━━━━━ Recorded data

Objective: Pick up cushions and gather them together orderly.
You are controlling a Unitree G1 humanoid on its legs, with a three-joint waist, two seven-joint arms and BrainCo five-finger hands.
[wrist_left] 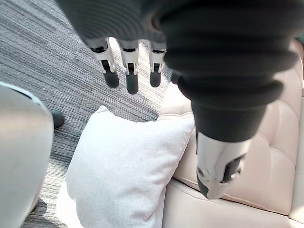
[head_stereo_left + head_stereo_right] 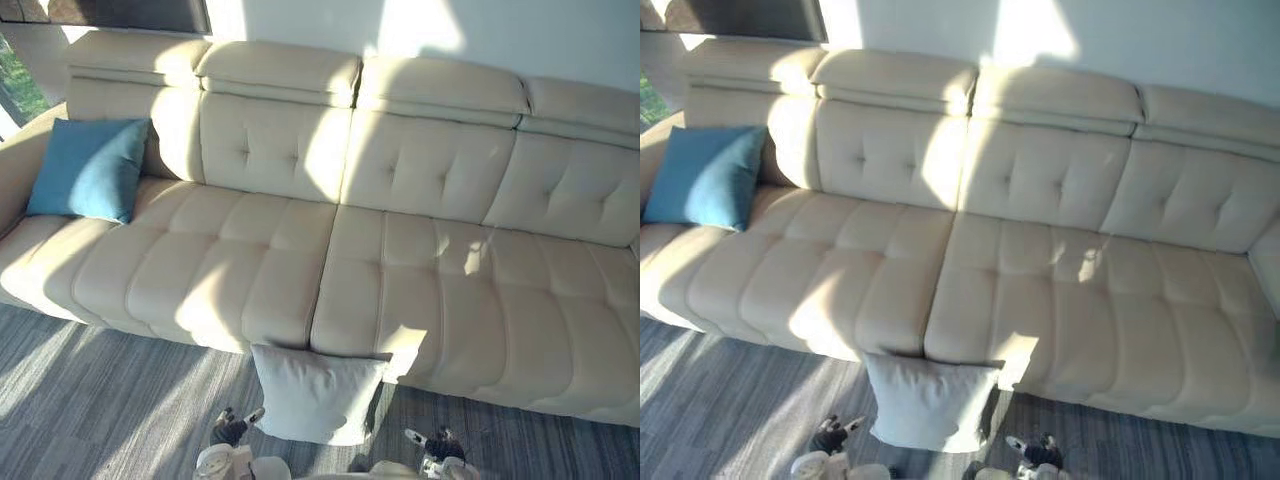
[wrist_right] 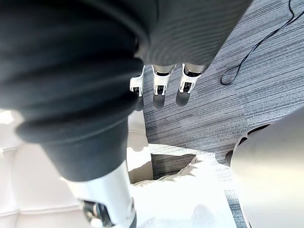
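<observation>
A pale grey cushion (image 2: 318, 392) stands on the carpet, leaning against the front of the cream sofa (image 2: 400, 290) near its middle seam. The same grey cushion (image 1: 118, 171) lies below my left hand (image 1: 128, 71), whose fingers hang straight and hold nothing. My right hand (image 3: 161, 85) is also open and free above the carpet, with the grey cushion (image 3: 190, 194) beneath it. In the eye views my left hand (image 2: 232, 428) and right hand (image 2: 437, 446) flank that cushion at the bottom edge. A blue cushion (image 2: 90, 168) leans upright in the sofa's far left corner.
Grey striped carpet (image 2: 100, 410) runs along the sofa's front. A window (image 2: 15, 85) shows past the sofa's left arm. The sofa seats between the two cushions are bare.
</observation>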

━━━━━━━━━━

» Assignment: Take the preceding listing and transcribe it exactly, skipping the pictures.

» Solved problem:
Objective: Pick up cushions and gather them together orderly.
You are controlling a Unitree G1 humanoid on its legs, with a three-joint waist, two seven-joint arms and BrainCo five-finger hands.
[wrist_left] 
[head_stereo_left + head_stereo_right] 
[wrist_right] 
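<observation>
A pale grey cushion (image 2: 318, 392) stands on the carpet, leaning against the front of the cream sofa (image 2: 400, 290) near its middle seam. The same grey cushion (image 1: 118, 171) lies below my left hand (image 1: 128, 71), whose fingers hang straight and hold nothing. My right hand (image 3: 161, 85) is also open and free above the carpet, with the grey cushion (image 3: 190, 194) beneath it. In the eye views my left hand (image 2: 232, 428) and right hand (image 2: 437, 446) flank that cushion at the bottom edge. A blue cushion (image 2: 90, 168) leans upright in the sofa's far left corner.
Grey striped carpet (image 2: 100, 410) runs along the sofa's front. A window (image 2: 15, 85) shows past the sofa's left arm. The sofa seats between the two cushions are bare.
</observation>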

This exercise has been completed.